Dans le cahier 8, du mois d'Août 1954 à Juillet 1958, les deux premiers jours sont datés (date, mois, année) ensuite les jours suivants il met le chiffre de la date. Quand il change de mois, il écrit la date et le mois pour les deux premiers jours d'écriture puis, la date.

Dans le cahier 9, de Juillet 1958 à Décembre 1959, il parle de journal quand il écrit. Il se force à le tenir pour sa mémoire défaillante, écrire sur lui, sa vie, cela le répugne. Un rejet très fort.

Albert Camus décrit merveilleusement bien son voyage en Grèce en avril - mai 1955. Il donne au lecteur l'impression d'y être. Le 16 mai, il repart pour Paris et son cahier reçoit de nouveau ses notes de travail.

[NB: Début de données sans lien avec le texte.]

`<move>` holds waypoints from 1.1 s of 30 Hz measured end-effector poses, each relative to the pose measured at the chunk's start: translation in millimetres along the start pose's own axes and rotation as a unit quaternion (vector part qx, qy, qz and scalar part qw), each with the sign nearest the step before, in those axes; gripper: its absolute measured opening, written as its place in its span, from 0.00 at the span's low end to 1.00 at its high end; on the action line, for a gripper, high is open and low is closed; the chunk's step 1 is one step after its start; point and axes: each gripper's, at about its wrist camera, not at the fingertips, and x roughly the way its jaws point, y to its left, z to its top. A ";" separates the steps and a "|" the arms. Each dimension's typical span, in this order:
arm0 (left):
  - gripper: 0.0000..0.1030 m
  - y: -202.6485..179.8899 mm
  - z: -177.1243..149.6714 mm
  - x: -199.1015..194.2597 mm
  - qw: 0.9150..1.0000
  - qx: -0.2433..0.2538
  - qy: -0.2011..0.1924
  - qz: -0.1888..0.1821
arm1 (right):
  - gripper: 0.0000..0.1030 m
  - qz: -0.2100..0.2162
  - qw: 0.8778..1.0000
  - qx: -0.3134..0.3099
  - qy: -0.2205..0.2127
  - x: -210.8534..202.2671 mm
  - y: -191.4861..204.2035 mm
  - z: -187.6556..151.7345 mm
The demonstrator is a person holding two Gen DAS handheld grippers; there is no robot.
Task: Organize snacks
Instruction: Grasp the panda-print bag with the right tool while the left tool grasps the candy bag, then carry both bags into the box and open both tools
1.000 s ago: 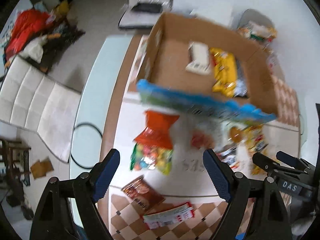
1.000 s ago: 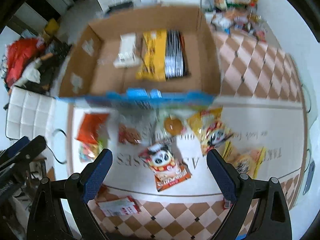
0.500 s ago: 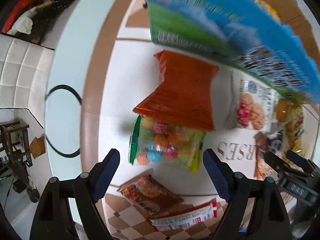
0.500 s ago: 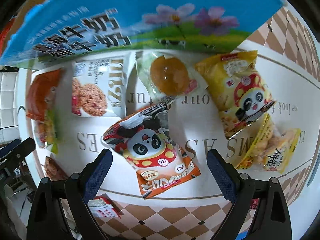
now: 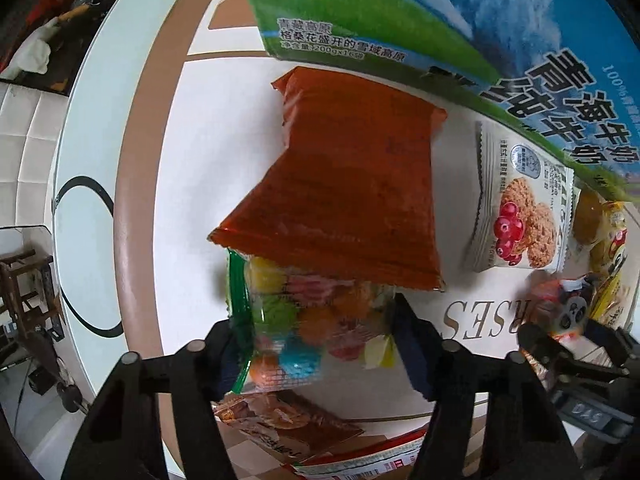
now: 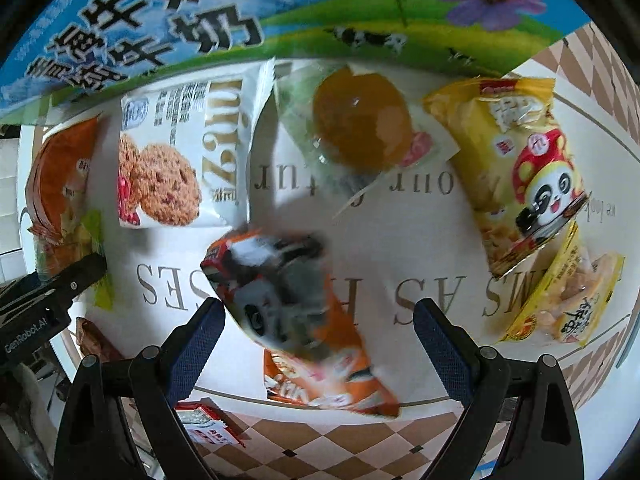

La lecture de ces Carnets est intéressante car elle permet d'entrer dans la vie d'un écrivain, de voir comment il travaille, de connaître ses interrogations ou ses opinions.

Albert Camus appartient à la vie littéraire française, il a su laisser son empreinte avec des écrits divers. Il a reçu le Prix Nobel de la Littérature en 1957. Il nous laisse une oeuvre indélibile.

Nombre de pages lues : 350 pages.

Extraits : "La seule loi de l'être c'est d'être et de se surpasser". (page 174).

"Je ne peux pas vivre longtemps avec les êtres. Il me faut un peu de solitude, la part d'éternité". (page 312)

Albert Camus, Carnets III : Mars 1951 - Décembre 1959. Editions Folio, 2018.